[Assignment]
Every record must be repeated exactly, with no omission.

*** Begin section ***

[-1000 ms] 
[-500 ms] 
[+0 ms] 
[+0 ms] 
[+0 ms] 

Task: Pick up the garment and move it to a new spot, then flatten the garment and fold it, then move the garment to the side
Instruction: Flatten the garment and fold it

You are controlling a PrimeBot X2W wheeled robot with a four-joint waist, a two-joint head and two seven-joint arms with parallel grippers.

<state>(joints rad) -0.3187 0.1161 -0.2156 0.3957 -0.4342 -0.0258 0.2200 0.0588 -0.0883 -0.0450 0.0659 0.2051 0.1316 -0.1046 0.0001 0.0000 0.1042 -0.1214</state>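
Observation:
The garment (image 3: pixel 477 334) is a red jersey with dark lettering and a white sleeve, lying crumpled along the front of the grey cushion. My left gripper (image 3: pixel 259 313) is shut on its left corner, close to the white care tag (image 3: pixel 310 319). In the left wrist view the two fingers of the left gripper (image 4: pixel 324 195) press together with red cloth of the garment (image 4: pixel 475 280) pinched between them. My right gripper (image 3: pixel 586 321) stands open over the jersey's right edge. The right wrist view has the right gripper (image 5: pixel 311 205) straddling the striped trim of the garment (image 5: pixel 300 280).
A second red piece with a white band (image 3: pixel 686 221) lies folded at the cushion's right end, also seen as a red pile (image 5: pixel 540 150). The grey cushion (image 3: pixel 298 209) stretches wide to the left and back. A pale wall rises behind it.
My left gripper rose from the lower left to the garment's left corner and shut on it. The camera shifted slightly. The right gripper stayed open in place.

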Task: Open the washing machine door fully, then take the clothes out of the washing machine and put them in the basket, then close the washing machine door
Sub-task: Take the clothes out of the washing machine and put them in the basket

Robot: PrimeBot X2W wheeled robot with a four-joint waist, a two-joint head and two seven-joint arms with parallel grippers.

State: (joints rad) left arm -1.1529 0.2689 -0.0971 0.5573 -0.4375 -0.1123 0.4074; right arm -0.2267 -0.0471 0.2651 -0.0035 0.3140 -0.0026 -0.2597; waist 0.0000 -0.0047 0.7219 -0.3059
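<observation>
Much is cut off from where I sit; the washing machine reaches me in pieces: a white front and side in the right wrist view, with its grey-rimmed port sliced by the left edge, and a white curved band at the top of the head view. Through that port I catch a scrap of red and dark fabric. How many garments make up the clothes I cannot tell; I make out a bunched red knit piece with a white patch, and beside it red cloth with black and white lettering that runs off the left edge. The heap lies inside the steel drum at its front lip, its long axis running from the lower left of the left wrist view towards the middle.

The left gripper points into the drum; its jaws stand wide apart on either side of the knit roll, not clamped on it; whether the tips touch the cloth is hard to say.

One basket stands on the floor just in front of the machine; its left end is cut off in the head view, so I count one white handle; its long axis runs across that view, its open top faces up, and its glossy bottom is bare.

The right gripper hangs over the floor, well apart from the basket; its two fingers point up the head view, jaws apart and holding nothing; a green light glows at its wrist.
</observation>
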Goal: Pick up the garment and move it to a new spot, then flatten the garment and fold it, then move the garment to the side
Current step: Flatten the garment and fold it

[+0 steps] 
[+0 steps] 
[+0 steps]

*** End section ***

[Exercise result]
[-1000 ms] 
[-500 ms] 
[+0 ms] 
[+0 ms] 
[+0 ms] 

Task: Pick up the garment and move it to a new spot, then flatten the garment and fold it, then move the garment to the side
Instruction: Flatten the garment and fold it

You are controlling a PrimeBot X2W wheeled robot with a four-joint waist, a two-joint head and two seven-joint arms with parallel grippers.

<state>(joints rad) -0.3187 0.1161 -0.2156 0.3957 -0.4342 -0.0258 0.2200 0.0588 -0.0883 -0.0450 0.0659 0.2051 0.1316 -0.1046 0.0001 0.0000 0.1042 -0.1214</state>
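Observation:
The garment (image 3: pixel 477 334) is a red jersey with dark lettering and a white sleeve, lying crumpled along the front of the grey cushion. My left gripper (image 3: pixel 259 313) is shut on its left corner, close to the white care tag (image 3: pixel 310 319). In the left wrist view the two fingers of the left gripper (image 4: pixel 324 195) press together with red cloth of the garment (image 4: pixel 475 280) pinched between them. My right gripper (image 3: pixel 586 321) stands open over the jersey's right edge. The right wrist view has the right gripper (image 5: pixel 311 205) straddling the striped trim of the garment (image 5: pixel 300 280).
A second red piece with a white band (image 3: pixel 686 221) lies folded at the cushion's right end, also seen as a red pile (image 5: pixel 540 150). The grey cushion (image 3: pixel 298 209) stretches wide to the left and back. A pale wall rises behind it.
My left gripper rose from the lower left to the garment's left corner and shut on it. The camera shifted slightly. The right gripper stayed open in place.
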
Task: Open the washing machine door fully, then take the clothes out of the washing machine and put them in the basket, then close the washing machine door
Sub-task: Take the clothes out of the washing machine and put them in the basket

Robot: PrimeBot X2W wheeled robot with a four-joint waist, a two-joint head and two seven-joint arms with parallel grippers.

State: (joints rad) left arm -1.1529 0.2689 -0.0971 0.5573 -0.4375 -0.1123 0.4074; right arm -0.2267 -0.0471 0.2651 -0.0035 0.3140 -0.0026 -0.2597; waist 0.0000 -0.0047 0.7219 -0.3059
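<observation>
Much is cut off from where I sit; the washing machine reaches me in pieces: a white front and side in the right wrist view, with its grey-rimmed port sliced by the left edge, and a white curved band at the top of the head view. Through that port I catch a scrap of red and dark fabric. How many garments make up the clothes I cannot tell; I make out a bunched red knit piece with a white patch, and beside it red cloth with black and white lettering that runs off the left edge. The heap lies inside the steel drum at its front lip, its long axis running from the lower left of the left wrist view towards the middle.

The left gripper points into the drum; its jaws stand wide apart on either side of the knit roll, not clamped on it; whether the tips touch the cloth is hard to say.

One basket stands on the floor just in front of the machine; its left end is cut off in the head view, so I count one white handle; its long axis runs across that view, its open top faces up, and its glossy bottom is bare.

The right gripper hangs over the floor, well apart from the basket; its two fingers point up the head view, jaws apart and holding nothing; a green light glows at its wrist.
</observation>
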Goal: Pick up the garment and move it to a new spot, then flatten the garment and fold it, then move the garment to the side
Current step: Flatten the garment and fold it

[+0 steps] 
[+0 steps] 
[+0 steps]

This exercise requires nothing more.